## Task statement
From the line with "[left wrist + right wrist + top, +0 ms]" to the line with "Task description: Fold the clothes", retype each line exactly as it stands in the records below, but skip the pictures.

## Data for this task
· · · · ·

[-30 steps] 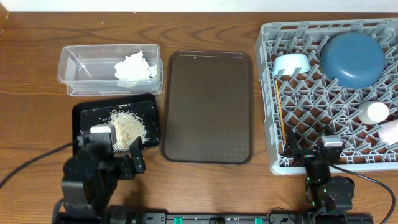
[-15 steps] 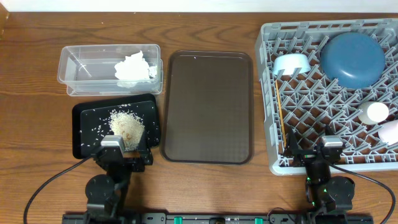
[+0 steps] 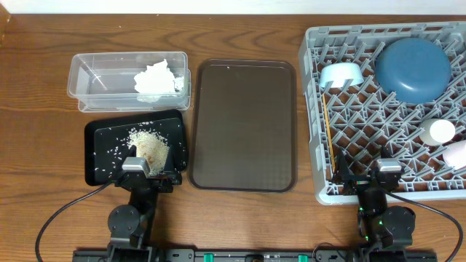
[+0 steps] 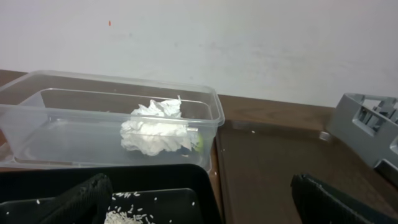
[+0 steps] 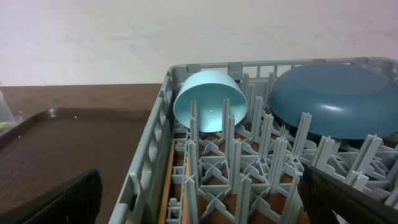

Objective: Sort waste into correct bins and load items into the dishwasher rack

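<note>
Crumpled white paper (image 3: pixel 154 78) lies in the clear tub (image 3: pixel 95 76), also in the left wrist view (image 4: pixel 158 127). White rice (image 3: pixel 149 143) lies in the black tray (image 3: pixel 98 142). The grey rack (image 3: pixel 437 109) holds the dark blue bowl (image 3: pixel 413 68), the light-blue bowl (image 3: pixel 341 73), two white cups (image 3: pixel 440 131) and chopsticks (image 3: pixel 327 135). My left gripper (image 3: pixel 149 182) is open and empty at the black tray's front edge (image 4: pixel 199 211). My right gripper (image 3: pixel 378 180) is open and empty at the rack's front edge (image 5: pixel 199 205).
A dark brown serving tray (image 3: pixel 244 124) lies between the bins and the rack. The clear tub sits just behind the black tray. The wooden table's far edge meets a white wall (image 4: pixel 249 43).
My left arm has drawn back toward the table's front edge and settled low behind the black tray. The right arm has not moved.
</note>
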You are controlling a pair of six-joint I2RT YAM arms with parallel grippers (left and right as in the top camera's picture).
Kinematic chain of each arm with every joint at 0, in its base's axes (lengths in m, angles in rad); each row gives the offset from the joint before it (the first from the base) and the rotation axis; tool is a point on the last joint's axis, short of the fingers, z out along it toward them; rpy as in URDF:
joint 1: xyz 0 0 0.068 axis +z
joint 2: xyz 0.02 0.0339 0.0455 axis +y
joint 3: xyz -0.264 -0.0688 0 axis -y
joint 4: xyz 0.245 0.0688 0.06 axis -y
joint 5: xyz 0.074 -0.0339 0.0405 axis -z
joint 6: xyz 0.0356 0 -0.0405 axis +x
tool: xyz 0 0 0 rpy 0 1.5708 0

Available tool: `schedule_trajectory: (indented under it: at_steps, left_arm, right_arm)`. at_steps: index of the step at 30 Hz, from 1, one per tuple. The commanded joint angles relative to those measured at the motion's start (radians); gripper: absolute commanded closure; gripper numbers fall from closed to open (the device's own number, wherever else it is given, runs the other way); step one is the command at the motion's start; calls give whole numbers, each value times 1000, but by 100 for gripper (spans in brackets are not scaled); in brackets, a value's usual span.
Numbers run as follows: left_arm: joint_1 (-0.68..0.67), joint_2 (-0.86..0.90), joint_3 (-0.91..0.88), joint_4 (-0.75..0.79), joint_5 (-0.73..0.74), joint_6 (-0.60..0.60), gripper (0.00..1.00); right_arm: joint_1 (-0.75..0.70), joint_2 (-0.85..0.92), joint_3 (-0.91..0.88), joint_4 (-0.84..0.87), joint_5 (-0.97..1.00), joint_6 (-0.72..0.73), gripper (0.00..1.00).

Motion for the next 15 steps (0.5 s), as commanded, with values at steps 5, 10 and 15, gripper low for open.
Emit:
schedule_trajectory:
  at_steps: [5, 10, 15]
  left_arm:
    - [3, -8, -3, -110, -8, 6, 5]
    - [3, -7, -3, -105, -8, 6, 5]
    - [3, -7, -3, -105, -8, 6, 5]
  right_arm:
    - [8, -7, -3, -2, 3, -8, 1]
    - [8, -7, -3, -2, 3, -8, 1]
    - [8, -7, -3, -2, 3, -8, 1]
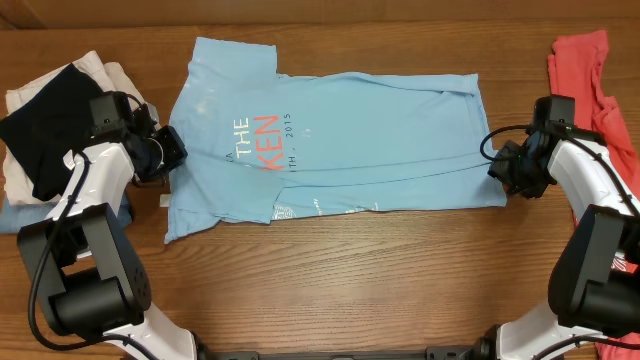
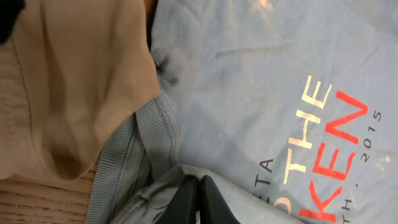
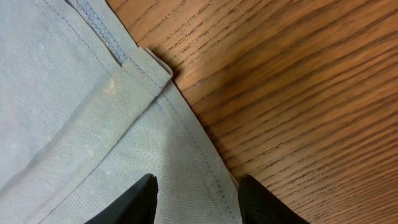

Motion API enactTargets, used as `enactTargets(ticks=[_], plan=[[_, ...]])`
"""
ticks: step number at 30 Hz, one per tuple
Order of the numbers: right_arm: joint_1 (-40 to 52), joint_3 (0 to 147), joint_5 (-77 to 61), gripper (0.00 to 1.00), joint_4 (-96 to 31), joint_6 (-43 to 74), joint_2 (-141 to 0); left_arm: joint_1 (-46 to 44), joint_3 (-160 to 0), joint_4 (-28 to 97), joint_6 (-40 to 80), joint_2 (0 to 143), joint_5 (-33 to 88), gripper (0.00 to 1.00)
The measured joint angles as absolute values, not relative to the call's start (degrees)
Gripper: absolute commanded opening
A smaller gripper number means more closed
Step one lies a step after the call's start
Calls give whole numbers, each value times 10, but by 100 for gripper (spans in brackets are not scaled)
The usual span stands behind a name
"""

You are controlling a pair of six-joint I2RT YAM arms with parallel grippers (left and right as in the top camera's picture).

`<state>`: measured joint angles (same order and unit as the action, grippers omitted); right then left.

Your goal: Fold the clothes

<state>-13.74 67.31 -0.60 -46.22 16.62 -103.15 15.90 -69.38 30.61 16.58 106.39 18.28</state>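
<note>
A light blue T-shirt [image 1: 370, 130] with red and white chest lettering lies across the table's middle, its lower part folded over. My left gripper [image 1: 168, 152] is at the shirt's left edge. In the left wrist view its jaws [image 2: 198, 186] are pressed together, pinching a raised fold of the blue shirt [image 2: 261, 81] at a seam. My right gripper [image 1: 500, 168] is at the shirt's right hem. In the right wrist view it [image 3: 196, 193] stands open, one finger over the blue cloth [image 3: 62, 93] and the other over bare wood. A coral-red T-shirt [image 1: 585, 70] lies crumpled at the far right.
A black garment [image 1: 45, 125] rests on a cream cloth [image 1: 95, 70] at the far left, over a bit of blue denim [image 1: 20, 215]. The cream cloth [image 2: 68, 81] lies close beside the left gripper. Bare wooden table [image 1: 350, 280] runs along the front.
</note>
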Motion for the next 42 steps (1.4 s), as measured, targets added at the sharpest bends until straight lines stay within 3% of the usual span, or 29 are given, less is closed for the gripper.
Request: enactTargets(ticks=[16,18,20,24,35,42], plan=[[-137,673,-6,46,-461,166,-1032,152,-694,323,222,1064,128,5],[-137,673,-6,46,-461,166,-1032,146,-694,325,222,1064,121,10],[-137,673,-6,46,-461,166,-1032,138,-694,326,220,1064,117,22],[-137,673,-6,46,-461,166,-1032,131,-694,331,221,1064,120,31],[-137,669,-6,46,-469,167,-1032,123,-696,388,205,1058,163,29],[-137,612,-6,46,-448,180,-1032,54,-695,437,175,1056,141,30]])
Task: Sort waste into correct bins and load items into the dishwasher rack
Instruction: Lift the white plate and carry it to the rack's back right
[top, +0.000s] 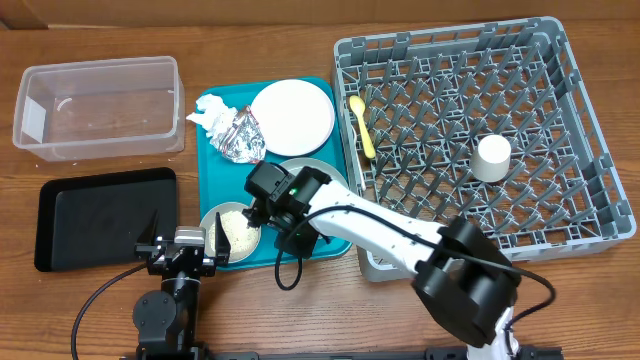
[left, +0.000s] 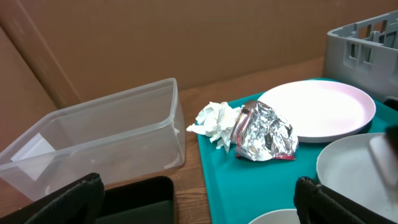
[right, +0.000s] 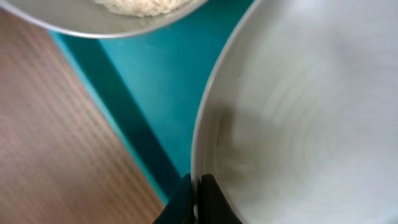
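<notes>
My right gripper (top: 292, 238) (right: 196, 200) is shut on the rim of the pale grey-blue plate (top: 325, 170) (right: 298, 124) on the teal tray. The small bowl (top: 232, 232) (right: 137, 12) with rice grains sits beside it. My left gripper (top: 182, 243) (left: 196, 199) is open and empty, low between the black tray (top: 105, 215) and the teal tray. The napkin (top: 212, 112) (left: 216, 121), the foil wrapper (top: 240, 137) (left: 264, 132) and the white plate (top: 292, 112) lie on the teal tray. The white cup (top: 491, 157) and yellow spoon (top: 364, 125) are in the rack (top: 590, 130). The fork is out of view.
The clear tub (top: 100, 105) (left: 106, 137) stands at the back left, holding only a paper label. The teal tray (top: 215, 180) lies between the bins and the rack. My right arm reaches across the tray's front right corner.
</notes>
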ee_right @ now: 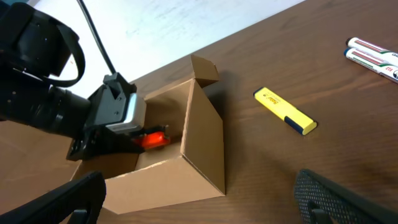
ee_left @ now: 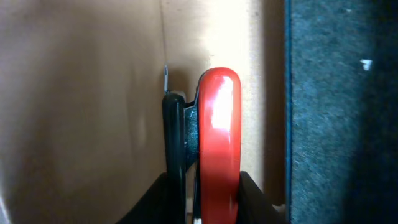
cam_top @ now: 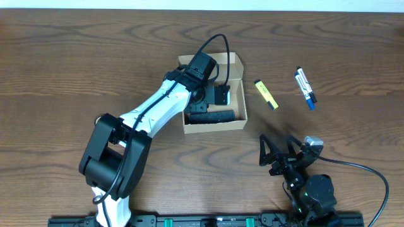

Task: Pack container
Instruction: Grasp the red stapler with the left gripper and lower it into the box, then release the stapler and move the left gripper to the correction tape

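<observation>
With the container [cam_top: 214,125] mid-table and the left pincer [ee_left: 206,177] inside it astride a red item [ee_left: 219,124], gripping or releasing I cannot tell, a snagged lift-out could tip the box, while the right pincer [cam_top: 278,157] stands open.

Wood-grain table carrying a box and three pens.
The dark brown table [cam_top: 76,57] bears an open tan cardboard box [cam_top: 214,125] near its middle. A yellow highlighter [cam_top: 266,94] lies just beside the box on the right. Farther right, two white-bodied markers [cam_top: 306,88] with blue ends lie side by side.
</observation>
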Controlling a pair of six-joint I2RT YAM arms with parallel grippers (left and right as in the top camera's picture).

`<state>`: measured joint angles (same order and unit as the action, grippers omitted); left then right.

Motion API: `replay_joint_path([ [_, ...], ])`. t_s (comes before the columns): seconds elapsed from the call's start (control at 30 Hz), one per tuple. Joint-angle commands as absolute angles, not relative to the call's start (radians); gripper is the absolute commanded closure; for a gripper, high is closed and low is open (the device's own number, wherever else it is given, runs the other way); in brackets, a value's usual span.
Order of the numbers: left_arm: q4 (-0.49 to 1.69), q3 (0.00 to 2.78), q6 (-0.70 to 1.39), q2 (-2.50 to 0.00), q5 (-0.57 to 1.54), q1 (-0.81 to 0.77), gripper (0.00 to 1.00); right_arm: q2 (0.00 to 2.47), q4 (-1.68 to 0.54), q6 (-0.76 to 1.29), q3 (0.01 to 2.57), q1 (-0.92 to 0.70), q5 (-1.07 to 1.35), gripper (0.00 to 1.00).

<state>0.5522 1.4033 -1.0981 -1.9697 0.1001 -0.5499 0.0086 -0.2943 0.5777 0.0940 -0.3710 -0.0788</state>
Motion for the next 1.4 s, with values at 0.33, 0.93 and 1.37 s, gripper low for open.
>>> replay_joint_path([
  [0.33, 0.543, 1.423, -0.949, -1.897, 0.094, -0.544, 0.46, 0.009, -0.296, 0.587, 0.091, -0.360, -0.085, 0.01],
  [0.93, 0.712, 1.423, -0.220, -1.393, -0.248, -0.439, 0.04, 0.009, -0.296, 0.587, 0.091, -0.360, -0.085, 0.01],
  [1.37, 0.878, 1.423, -0.128, -1.354, -0.146, -0.361, 0.05, 0.009, -0.296, 0.587, 0.091, -0.360, -0.085, 0.01],
])
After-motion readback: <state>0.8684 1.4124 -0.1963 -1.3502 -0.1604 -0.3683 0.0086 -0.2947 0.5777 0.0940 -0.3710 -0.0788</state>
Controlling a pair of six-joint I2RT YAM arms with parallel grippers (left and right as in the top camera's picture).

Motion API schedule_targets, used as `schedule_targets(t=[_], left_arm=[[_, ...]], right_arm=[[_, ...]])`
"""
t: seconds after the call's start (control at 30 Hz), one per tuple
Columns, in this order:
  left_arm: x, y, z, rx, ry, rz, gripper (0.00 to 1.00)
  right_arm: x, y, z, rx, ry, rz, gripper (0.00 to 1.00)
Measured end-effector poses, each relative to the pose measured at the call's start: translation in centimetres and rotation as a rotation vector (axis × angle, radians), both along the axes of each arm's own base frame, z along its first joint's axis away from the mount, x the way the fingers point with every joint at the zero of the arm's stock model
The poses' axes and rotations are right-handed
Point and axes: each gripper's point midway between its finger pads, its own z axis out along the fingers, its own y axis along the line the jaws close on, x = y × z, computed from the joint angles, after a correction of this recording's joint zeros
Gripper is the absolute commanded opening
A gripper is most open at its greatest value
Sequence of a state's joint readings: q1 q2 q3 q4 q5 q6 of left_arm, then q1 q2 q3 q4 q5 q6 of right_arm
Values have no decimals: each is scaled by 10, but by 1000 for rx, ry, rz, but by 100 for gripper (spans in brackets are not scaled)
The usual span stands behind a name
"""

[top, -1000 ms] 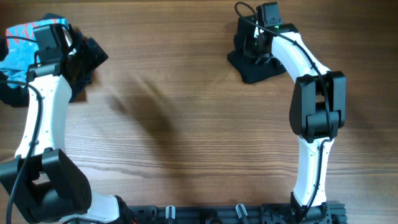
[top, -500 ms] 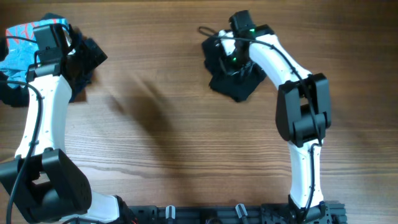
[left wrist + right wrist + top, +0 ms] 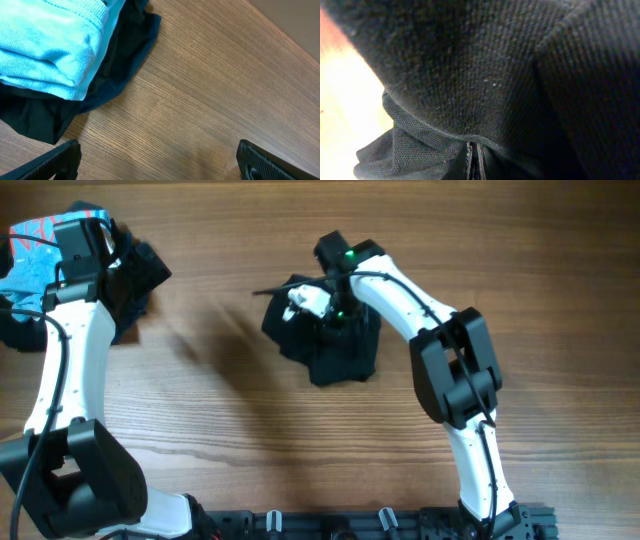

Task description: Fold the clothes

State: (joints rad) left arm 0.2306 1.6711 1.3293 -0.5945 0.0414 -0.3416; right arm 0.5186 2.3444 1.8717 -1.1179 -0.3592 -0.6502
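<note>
- The right gripper is clenched on a pinch of the black T-shirt. In the right wrist view its two fingertips press together with almost no gap, and dark fabric is gathered right at them.
- The black T-shirt lies bunched in a heap on the table, directly under and around the right gripper. Most of the heap spreads on the side of the gripper nearer the robot's base.
- A small white tag shows on the shirt, just beside the right gripper on the side facing the left arm.
- Seen from the right wrist, the shirt's weave fills nearly the whole view above the fingertips. A strip of bright table shows off to the left.
- The left gripper is released, with its two fingers spread wide apart and nothing between them but bare table.
- Ahead and to the left of the left gripper lies a folded light-blue garment. It rests on a dark cloth whose edge spreads out onto the wood toward the gripper.
- The left gripper touches neither of these, and the black T-shirt is well apart from it, over toward the right arm.
</note>
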Motion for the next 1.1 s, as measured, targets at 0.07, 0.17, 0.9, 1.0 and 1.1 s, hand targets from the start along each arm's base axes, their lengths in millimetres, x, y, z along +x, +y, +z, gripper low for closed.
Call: schedule_targets(t=[0.07,0.17,0.9,1.0,1.1], left_arm=[[1,0,0,1,-3,0,100],[2,0,1,2,-8,0,100],[-11,-41,-7,-48,42,-306,100],[-20,-53,-13,-54,81,-380,100],[-22,-64,-14,-50,87,-431,100]], right_arm=[[-7,8,0,9,-7,60,5],[-12,14,3,21,-18,104,5],[54,-79,152,-52,-218,-834,56],[48,-88,133,-81,-159,-890,48],[37,-84,110,-91,-103,-896,37]])
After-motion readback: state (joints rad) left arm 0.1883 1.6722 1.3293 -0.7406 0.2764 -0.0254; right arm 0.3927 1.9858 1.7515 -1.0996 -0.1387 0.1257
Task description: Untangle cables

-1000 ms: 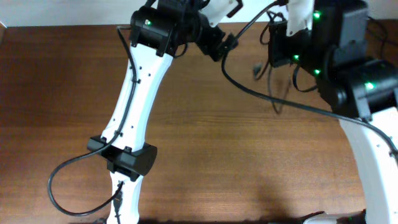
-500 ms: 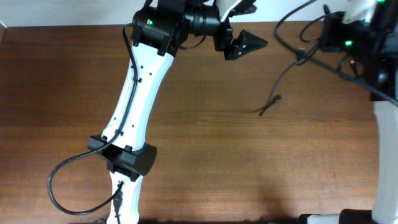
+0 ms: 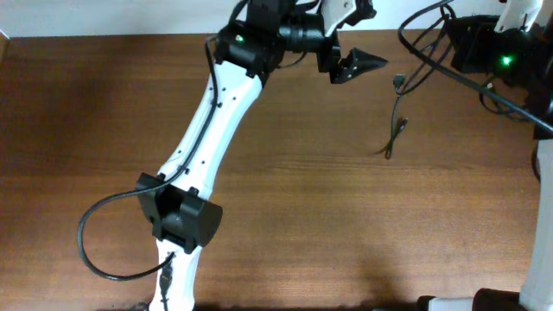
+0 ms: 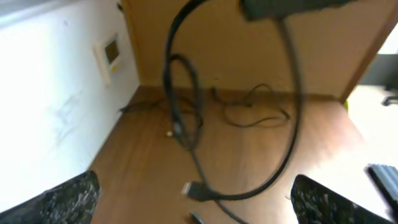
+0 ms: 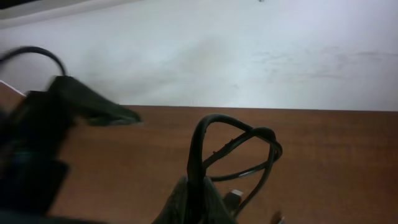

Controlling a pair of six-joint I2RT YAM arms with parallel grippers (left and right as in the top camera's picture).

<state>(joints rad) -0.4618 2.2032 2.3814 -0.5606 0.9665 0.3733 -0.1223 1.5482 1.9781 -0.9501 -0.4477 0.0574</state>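
Note:
The cables (image 5: 239, 146) rise as black loops out of my right gripper (image 5: 200, 198), which is shut on them at the bottom of the right wrist view. Overhead, that gripper (image 3: 458, 50) sits at the top right. A thin strand with a plug (image 3: 398, 82) hangs from it, and its tail (image 3: 390, 147) reaches the table. My left gripper (image 3: 367, 39) is open at the top centre, pointing right toward the cables without touching them. In the left wrist view its fingers (image 4: 68, 199) stand far apart, with a hanging loop (image 4: 183, 118) and a silver-tipped plug (image 4: 196, 190) ahead of them.
The wooden table (image 3: 328, 225) runs to a white wall (image 5: 249, 56) at the back. A thick black arm cord (image 3: 458, 76) crosses the top right. Another arm cord (image 3: 91, 246) loops at the lower left beside the left arm's base. More thin cord (image 4: 255, 115) lies on the table farther off.
My right gripper has carried the cables right and toward the back, leaving a strand trailing to the table. The left arm has swung right after them, its jaws still open.

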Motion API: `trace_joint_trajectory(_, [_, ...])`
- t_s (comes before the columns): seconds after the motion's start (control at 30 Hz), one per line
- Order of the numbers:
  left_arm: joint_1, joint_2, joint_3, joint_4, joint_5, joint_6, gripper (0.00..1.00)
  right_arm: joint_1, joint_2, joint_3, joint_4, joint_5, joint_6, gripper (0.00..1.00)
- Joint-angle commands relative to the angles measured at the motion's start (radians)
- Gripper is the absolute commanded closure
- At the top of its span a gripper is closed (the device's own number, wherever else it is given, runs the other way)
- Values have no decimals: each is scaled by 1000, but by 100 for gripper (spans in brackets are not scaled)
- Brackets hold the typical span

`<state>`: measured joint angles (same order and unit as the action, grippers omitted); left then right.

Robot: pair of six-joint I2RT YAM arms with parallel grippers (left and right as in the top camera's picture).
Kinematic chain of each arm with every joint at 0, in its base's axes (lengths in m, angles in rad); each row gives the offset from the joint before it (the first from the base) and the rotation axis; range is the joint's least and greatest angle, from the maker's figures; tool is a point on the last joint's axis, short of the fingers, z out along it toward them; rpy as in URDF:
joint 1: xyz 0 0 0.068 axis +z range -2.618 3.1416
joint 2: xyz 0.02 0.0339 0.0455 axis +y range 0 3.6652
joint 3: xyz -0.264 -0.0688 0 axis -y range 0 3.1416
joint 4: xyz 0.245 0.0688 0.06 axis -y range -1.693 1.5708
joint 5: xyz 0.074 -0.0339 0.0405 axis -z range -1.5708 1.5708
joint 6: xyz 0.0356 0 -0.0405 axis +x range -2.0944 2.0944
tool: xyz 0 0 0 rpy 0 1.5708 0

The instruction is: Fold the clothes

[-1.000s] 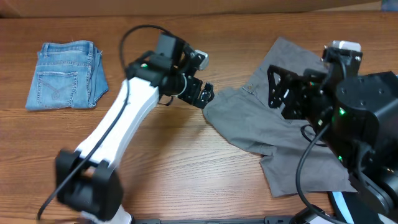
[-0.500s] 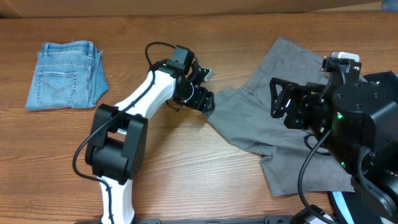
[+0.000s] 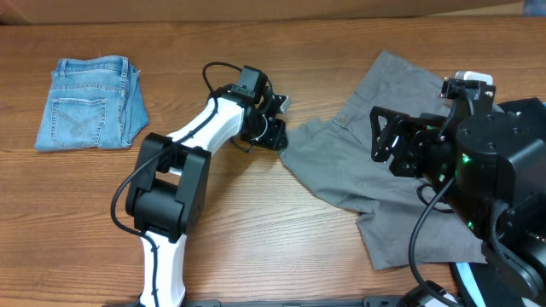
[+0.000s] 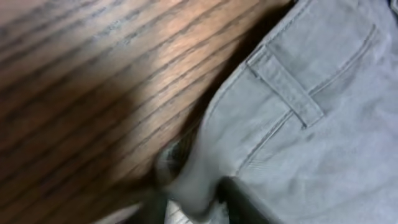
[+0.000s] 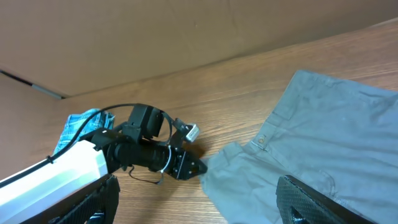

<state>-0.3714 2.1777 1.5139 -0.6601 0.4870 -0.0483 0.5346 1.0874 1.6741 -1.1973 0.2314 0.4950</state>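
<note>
— Where do the grey-khaki shorts (image 3: 375,170) lie?

— Spread out and rumpled on the right half of the desk (image 3: 256,230), from near the far edge down toward the near right corner. Only the overhead view takes in the whole garment.

— And the left gripper (image 3: 277,135)?

— At the shorts' left-hand edge, about mid-desk. From overhead the jaws are too dark to read. The left wrist view settles it: a bunch of the waistband edge sits squeezed between the dark fingers (image 4: 249,202), so it is clamped on the cloth. A belt loop (image 4: 286,87) lies just beyond the grip, flat on the fabric.

— The right gripper (image 5: 202,200)?

— Its own camera shows one finger at each lower corner of the picture, spread wide apart. Overhead, it hangs above the shorts toward the right edge.

— Does that camera add anything?

— The waistband button (image 5: 262,142), which overhead barely gives.

— What else is on the desk?

— Blue denim shorts (image 3: 90,102), folded, near the far left corner, well apart from the grey pair. The right wrist view catches only a corner of them behind the left arm.
</note>
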Motion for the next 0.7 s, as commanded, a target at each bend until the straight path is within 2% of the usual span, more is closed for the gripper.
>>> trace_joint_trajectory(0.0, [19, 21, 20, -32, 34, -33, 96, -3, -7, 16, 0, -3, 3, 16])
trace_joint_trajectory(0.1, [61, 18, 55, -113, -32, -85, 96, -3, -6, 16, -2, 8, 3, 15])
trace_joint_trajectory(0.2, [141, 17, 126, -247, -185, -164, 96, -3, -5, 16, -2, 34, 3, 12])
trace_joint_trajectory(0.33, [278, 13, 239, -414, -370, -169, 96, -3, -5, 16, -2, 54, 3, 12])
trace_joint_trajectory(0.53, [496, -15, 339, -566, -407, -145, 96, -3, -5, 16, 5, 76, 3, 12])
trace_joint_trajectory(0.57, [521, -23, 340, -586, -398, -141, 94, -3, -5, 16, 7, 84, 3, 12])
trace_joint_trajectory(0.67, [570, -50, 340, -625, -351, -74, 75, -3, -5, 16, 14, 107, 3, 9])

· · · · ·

## Solution to the problem
[left wrist + right wrist + top, +0 ms] 

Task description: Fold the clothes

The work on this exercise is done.